-- Exercise --
What is needed here is every line of the records that includes "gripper".

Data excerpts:
▼
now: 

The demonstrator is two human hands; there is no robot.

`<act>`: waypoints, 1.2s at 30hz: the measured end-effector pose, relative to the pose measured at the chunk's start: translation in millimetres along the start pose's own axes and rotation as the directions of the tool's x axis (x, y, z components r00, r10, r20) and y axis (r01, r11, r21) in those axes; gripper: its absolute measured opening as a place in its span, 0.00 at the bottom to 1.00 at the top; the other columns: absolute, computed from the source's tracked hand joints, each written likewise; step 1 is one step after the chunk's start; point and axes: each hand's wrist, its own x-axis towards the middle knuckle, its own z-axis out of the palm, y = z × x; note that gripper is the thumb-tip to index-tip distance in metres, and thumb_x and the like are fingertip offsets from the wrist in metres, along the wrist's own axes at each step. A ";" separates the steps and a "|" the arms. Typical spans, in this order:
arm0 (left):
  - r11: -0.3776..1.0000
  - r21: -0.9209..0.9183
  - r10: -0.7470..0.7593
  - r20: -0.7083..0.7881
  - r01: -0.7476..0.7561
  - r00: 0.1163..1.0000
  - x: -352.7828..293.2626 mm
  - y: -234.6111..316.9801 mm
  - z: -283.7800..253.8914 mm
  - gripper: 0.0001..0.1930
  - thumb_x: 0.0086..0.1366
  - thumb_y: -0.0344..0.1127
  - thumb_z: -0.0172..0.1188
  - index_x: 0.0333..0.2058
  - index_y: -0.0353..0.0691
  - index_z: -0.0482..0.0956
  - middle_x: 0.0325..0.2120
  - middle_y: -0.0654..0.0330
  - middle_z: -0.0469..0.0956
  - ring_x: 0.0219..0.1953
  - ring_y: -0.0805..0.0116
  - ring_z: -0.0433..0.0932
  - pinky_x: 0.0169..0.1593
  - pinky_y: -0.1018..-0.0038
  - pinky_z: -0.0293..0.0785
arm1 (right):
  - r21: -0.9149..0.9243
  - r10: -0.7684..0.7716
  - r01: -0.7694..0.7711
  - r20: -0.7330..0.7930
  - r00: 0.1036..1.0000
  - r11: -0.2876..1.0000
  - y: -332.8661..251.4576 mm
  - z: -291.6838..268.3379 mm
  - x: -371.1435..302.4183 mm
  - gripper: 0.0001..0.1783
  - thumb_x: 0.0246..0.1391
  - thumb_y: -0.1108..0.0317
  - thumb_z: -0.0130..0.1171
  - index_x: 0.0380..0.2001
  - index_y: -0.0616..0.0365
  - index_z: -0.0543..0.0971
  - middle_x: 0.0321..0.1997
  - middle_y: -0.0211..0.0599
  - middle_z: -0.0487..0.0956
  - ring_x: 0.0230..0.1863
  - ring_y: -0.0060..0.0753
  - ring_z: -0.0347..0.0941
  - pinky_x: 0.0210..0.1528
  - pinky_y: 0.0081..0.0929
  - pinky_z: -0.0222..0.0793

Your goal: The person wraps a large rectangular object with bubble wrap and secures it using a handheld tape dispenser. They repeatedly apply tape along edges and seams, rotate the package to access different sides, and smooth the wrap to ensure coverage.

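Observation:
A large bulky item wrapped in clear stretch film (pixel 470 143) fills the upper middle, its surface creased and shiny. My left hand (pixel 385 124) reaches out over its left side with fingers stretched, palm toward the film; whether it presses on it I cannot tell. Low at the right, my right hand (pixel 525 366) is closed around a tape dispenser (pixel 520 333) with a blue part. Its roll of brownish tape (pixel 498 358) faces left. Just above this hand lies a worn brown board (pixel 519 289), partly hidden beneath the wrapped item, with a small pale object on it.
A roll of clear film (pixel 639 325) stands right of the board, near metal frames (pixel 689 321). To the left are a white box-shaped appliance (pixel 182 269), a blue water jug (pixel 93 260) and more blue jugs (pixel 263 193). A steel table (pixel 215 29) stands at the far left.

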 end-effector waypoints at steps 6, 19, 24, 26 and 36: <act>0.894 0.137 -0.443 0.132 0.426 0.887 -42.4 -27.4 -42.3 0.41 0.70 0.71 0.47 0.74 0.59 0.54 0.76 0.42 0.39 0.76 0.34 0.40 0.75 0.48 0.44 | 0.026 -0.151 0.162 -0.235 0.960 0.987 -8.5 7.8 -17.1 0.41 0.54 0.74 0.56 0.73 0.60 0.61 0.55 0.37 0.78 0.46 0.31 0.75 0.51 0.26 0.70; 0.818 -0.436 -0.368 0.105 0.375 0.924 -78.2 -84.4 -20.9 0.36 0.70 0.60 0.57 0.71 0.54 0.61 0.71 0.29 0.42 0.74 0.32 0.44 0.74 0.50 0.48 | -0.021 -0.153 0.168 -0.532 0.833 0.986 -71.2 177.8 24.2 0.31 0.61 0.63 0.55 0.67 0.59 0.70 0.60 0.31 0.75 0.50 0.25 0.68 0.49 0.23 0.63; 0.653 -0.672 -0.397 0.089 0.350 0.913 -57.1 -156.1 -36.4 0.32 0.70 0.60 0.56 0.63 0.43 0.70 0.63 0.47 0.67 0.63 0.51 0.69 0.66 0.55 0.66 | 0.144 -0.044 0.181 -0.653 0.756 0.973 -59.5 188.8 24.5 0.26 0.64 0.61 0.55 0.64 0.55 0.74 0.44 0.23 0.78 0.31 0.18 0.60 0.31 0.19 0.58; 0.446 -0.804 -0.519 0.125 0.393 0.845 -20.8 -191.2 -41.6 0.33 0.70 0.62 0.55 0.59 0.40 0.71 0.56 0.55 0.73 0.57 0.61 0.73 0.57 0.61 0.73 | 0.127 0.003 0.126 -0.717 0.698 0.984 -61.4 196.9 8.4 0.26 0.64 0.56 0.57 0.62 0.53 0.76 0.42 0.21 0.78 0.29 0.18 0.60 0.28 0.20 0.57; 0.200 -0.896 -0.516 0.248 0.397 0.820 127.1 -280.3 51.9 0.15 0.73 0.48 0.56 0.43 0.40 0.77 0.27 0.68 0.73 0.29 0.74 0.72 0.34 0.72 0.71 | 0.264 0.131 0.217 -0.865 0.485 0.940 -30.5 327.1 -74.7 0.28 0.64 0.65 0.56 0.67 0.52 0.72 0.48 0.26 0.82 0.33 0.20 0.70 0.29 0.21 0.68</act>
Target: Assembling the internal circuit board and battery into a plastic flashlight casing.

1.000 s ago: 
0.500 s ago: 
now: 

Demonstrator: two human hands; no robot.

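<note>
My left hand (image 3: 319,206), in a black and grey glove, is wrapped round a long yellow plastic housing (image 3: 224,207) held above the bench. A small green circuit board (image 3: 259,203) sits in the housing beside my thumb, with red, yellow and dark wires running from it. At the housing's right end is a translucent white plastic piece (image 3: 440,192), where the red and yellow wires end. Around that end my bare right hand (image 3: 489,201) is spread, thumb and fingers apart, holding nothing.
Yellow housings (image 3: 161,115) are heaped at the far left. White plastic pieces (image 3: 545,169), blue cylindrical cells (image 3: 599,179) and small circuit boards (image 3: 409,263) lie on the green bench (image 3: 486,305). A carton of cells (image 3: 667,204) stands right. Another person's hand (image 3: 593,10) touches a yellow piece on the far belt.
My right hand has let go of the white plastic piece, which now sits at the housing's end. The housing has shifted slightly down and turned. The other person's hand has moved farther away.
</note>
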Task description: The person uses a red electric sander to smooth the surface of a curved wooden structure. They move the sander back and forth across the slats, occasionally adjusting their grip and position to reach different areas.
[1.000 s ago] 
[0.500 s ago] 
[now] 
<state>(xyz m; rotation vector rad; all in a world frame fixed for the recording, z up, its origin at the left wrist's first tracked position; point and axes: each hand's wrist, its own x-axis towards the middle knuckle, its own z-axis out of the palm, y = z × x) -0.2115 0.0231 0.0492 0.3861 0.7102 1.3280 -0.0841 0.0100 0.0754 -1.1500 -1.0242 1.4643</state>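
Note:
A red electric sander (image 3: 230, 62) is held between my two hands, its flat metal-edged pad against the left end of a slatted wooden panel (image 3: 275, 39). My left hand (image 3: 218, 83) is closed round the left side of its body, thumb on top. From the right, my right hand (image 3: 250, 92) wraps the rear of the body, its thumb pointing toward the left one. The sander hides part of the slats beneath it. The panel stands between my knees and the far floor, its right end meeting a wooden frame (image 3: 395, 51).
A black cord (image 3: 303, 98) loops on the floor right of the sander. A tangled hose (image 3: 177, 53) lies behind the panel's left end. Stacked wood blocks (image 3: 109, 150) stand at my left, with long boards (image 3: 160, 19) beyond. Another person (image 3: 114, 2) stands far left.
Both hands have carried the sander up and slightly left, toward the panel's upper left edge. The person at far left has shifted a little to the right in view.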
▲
-- Answer for this exercise --
`<act>`: waypoints, 1.2s at 30hz: the measured end-effector pose, relative to the pose measured at the chunk's start: translation in millimetres along the start pose's own axes and rotation as the directions of the tool's x axis (x, y, z components r00, r10, r20) and y axis (r01, r11, r21) in those axes; gripper: its absolute measured opening as a place in its span, 0.00 at the bottom to 1.00 at the top; the other columns: absolute, computed from the source's tracked hand joints, each written likewise; step 1 is one step after the chunk's start; point and axes: each hand's wrist, its own x-axis towards the middle knuckle, its own z-axis out of the palm, y = z × x; note that gripper is the thumb-tip to index-tip distance in metres, and thumb_x and the like are fingertip offsets from the wrist in metres, along the wrist's own axes at each step. A ";" separates the steps and a "|" the arms. Typical spans, in this order:
  - gripper: 0.0001..0.1930
  - gripper: 0.0001..0.1783

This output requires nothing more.